Propiedades Antioxidantes y Antiinflamatorias.

Se ha demostrado que la miel contiene propiedades antiinflamatorias, las cuales son una categoría de sustancias que pueden aliviar la hinchazón y el dolor. También se sabe que la miel posee antioxidantes que protegen al cuerpo de los radicales libres, las cuales son sustancias dañinas que contribuyen a las enfermedades cardíacas, el cáncer y muchas otras enfermedades. Sin embargo, se cree que la fuente botánica de la miel es la principal influencia en el contenido de antioxidantes. Por ejemplo, la miel oscura es rica en antioxidantes, particularmente la miel derivada de trigo sarraceno, castañas y plantas de manuka. Se desconoce el impacto del tratamiento térmico o el filtrado sobre el contenido de antioxidantes de la miel, pero según un estudio de investigación, incluso la miel tratada con calor ha demostrado que aumenta los niveles de antioxidantes en la sangre.

Riesgo de Botulismo infantil

La miel cruda y la miel tratada con calor pueden contener esporas de la bacteria que causa el botulismo, una enfermedad rara pero grave que ataca los nervios y causa parálisis, dificultad para respirar e incluso puede causar la muerte. La miel puede ser una fuente de esporas Clostridium botulinum y algunas otras bacterias, ya que estas están comúnmente presentes en el medio ambiente. Estas esporas son inofensivas si son ingeridas por la mayoría de los niños y adultos, pero el sistema digestivo de los bebés no es lo suficientemente maduro como para evitar que esta bacteria forme toxinas. Debido al riesgo de botulismo infantil, no se debe administrar ningún tipo de miel a bebés menores de 12 meses.

Riesgo de infección

Como regla general, la miel es segura para el consumo de personas mayores a 12 meses.
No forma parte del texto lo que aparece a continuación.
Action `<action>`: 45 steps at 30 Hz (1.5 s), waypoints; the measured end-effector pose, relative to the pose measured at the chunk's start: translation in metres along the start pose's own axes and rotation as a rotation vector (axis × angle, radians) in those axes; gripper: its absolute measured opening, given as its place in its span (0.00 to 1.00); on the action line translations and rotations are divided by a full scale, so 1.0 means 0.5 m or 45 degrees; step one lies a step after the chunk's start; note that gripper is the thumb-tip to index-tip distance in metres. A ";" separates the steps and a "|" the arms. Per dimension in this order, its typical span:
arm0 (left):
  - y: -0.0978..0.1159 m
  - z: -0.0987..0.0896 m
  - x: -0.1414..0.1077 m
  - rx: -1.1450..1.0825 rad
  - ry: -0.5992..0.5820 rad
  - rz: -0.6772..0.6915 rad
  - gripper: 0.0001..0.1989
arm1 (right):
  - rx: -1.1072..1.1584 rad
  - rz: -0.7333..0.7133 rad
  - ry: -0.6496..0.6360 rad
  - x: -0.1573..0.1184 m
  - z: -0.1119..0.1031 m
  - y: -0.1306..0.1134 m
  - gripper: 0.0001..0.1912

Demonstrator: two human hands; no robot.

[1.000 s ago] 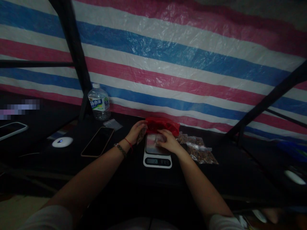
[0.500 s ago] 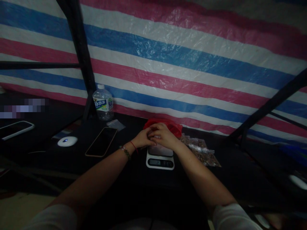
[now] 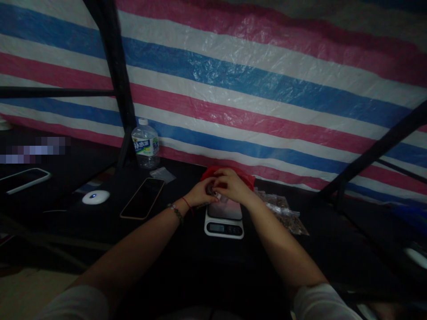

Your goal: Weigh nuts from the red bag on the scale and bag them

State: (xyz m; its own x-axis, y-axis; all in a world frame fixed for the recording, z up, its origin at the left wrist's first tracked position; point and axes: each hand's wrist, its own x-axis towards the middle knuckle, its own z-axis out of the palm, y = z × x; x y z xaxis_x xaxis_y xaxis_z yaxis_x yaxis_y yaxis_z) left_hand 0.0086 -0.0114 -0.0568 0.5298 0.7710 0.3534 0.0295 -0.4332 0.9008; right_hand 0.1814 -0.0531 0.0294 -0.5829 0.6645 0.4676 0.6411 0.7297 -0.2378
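Over the plate of a white kitchen scale (image 3: 224, 228), my left hand (image 3: 201, 193) is closed around what looks like a small clear bag (image 3: 218, 196) with something dark at its top. Bent fingers of my right hand (image 3: 230, 184) meet the left at that bag, pinched together; what they grip is too dim to tell. Right behind both hands lies a red plastic bag (image 3: 246, 177), partly covered by them. Several clear zip bags (image 3: 290, 220) with brown bits inside lie to the right of the scale, beside my right forearm.
A phone (image 3: 143, 198) lies left of my hands, near a small empty-looking bag (image 3: 163, 174) and a clear plastic bottle (image 3: 146, 144). Farther left are a white oval device (image 3: 96, 197) and another phone (image 3: 26, 179). Black frame bars (image 3: 118, 75) stand before a striped sheet (image 3: 233, 80).
My hands have parted slightly at the fingers, showing the dark and clear thing between them. The digits on the scale's display no longer show clearly. The view has shifted a little.
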 end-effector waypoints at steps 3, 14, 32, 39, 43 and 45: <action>-0.004 -0.006 0.001 0.060 0.054 0.032 0.40 | -0.080 0.244 0.183 -0.015 -0.011 0.041 0.03; 0.022 0.016 -0.006 0.261 0.400 0.211 0.44 | 0.462 0.417 0.122 -0.046 0.035 -0.023 0.07; -0.018 0.015 0.000 -0.216 0.055 0.322 0.43 | 0.073 0.108 0.329 -0.069 -0.054 0.004 0.07; -0.001 0.032 -0.006 -0.088 -0.011 0.221 0.37 | 0.226 0.095 0.420 -0.081 -0.004 0.007 0.06; 0.011 0.033 -0.008 -0.097 0.034 0.187 0.28 | 0.300 0.097 0.488 -0.093 0.023 0.001 0.06; 0.017 0.033 -0.008 -0.110 0.033 0.167 0.27 | 0.362 0.158 0.541 -0.100 0.036 0.002 0.06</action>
State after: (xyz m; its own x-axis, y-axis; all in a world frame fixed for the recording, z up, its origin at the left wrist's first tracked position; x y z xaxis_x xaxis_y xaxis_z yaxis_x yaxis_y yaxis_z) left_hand 0.0208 -0.0261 -0.0547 0.5025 0.7225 0.4748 -0.1124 -0.4899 0.8645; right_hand 0.2019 -0.0828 -0.0097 -0.2197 0.6676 0.7114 0.4973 0.7040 -0.5071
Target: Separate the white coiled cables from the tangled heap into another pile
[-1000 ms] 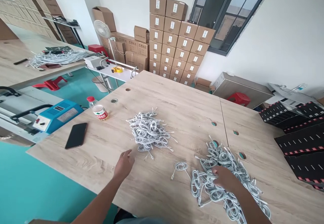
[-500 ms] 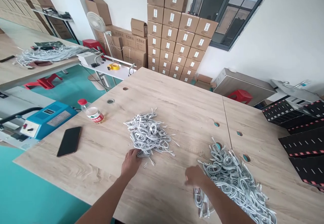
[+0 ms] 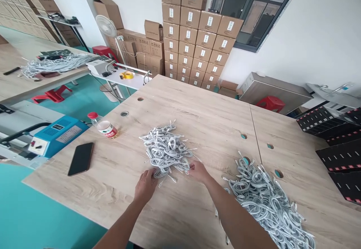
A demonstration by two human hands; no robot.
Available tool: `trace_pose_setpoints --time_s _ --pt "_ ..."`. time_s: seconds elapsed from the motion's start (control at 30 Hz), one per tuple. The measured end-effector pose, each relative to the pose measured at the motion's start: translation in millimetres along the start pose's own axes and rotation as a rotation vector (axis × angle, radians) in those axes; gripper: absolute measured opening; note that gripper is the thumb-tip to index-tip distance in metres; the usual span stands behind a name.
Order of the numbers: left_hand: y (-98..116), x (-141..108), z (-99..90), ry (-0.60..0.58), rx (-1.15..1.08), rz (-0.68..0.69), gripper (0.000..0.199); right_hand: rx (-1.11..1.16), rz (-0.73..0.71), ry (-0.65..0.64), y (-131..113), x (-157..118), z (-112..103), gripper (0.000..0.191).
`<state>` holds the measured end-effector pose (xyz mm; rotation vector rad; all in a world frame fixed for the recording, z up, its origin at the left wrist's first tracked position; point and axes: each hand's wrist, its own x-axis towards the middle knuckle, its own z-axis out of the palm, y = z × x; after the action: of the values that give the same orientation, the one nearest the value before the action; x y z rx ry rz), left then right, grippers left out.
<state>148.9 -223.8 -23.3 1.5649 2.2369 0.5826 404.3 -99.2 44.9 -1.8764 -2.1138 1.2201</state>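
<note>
A smaller heap of coiled white-grey cables [image 3: 167,145] lies in the middle of the wood-grain table [image 3: 118,204]. At its near left edge my left hand [image 3: 145,185] has its fingers closed on a coiled cable. My right hand [image 3: 199,171] is at the heap's lower right edge, thumb and fingers pinched on a cable loop there; its fingertips are partly hidden. A larger heap of similar coiled cables [image 3: 267,200] spreads over the right side of the table, partly behind my right forearm.
Left of the small heap lie a black phone [image 3: 81,159] and a bottle with a red cap [image 3: 104,126]. Round cable holes [image 3: 278,174] pierce the tabletop. Beyond the left edge stands a blue machine [image 3: 59,134]; black racks [image 3: 338,155] stand at right.
My right hand has moved left, from beside the large heap to the right edge of the small heap, and taken hold of a cable there. My left hand has stayed at the heap.
</note>
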Motion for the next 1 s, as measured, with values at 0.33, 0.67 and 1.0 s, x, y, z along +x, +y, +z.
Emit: trace_pose_setpoints --time_s 0.33,0.67,1.0 --pt "9 0 2.8 0.005 0.003 -0.023 0.035 -0.390 0.103 -0.126 105 -82 -117 0.021" --pt "16 -5 -26.8 -0.118 -0.062 -0.089 0.022 -0.441 -0.053 0.178 -20 31 -34 0.055" --pt "-4 -62 -77.6 -0.397 -0.486 -0.237 0.065 -0.364 -0.110 -0.010 0 11 -95 0.022"
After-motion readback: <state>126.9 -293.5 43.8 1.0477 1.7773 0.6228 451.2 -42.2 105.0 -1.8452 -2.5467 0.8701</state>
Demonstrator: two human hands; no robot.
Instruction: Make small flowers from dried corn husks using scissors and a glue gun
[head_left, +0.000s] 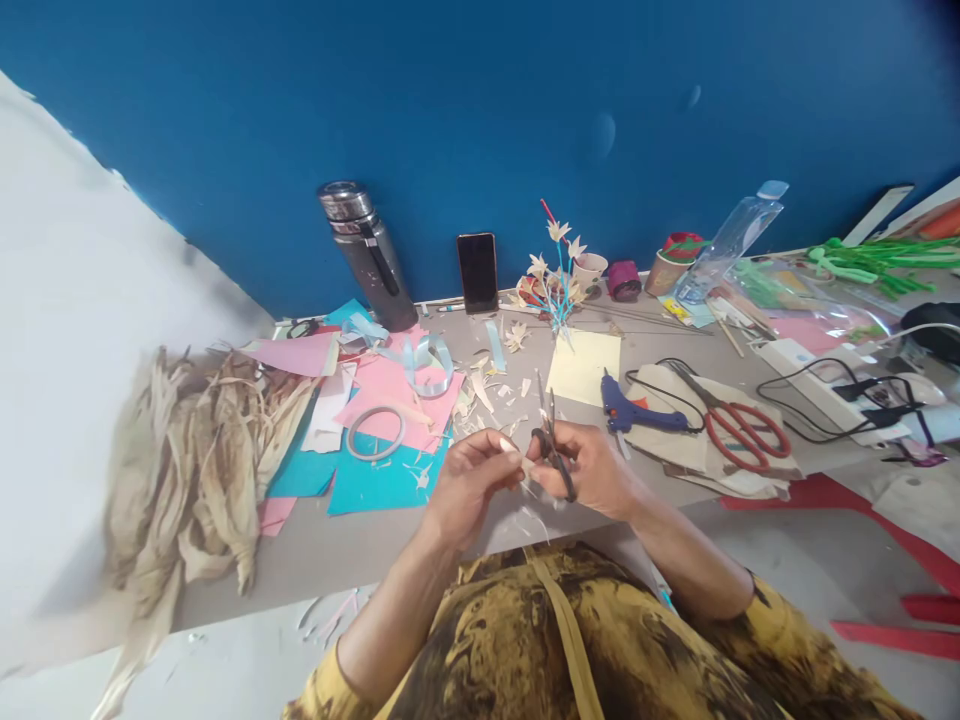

Sin embargo, si has recibido un trasplante de órgano, el médico puede recomendarte una dieta antimicrobiana para reducir el riesgo de enfermedades transmitidas por los alimentos. Estas dietas pueden recomendar evitar la miel cruda, de acuerdo con las pautas posteriores al trasplante publicadas en febrero de 2016 por la Academia Estadounidense de Médicos de Familia. Sin embargo, en los Estados Unidos no existe una definición federal para la miel cruda, y no está claro si el tratamiento térmico de la miel en realidad reduzca el riesgo de enfermedades transmitidas por los alimentos. Por lo tanto, si has tenido un trasplante de órgano, pregúntale a tu médico si debes incluir miel en tu dieta.

Precauciones

Aunque la miel cruda puede ser segura y beneficiosa para una dieta saludable, rara vez se ha relacionado con enfermedades debido a la presencia de toxinas naturales. Tanto la miel cruda y la miel procesada tienen beneficios para la salud, aunque más investigaciones pueden ayudar a aclarar la diferencia entre estos tipos de miel. Si planeas consumir miel para tratar cualquier herida, infección o afección médica, consulta primero con tu médico. Si bien la miel tiene propiedades saludables, puede que no sea un tratamiento confiable y es esencial comprender la forma más efectiva de tratar tu afección.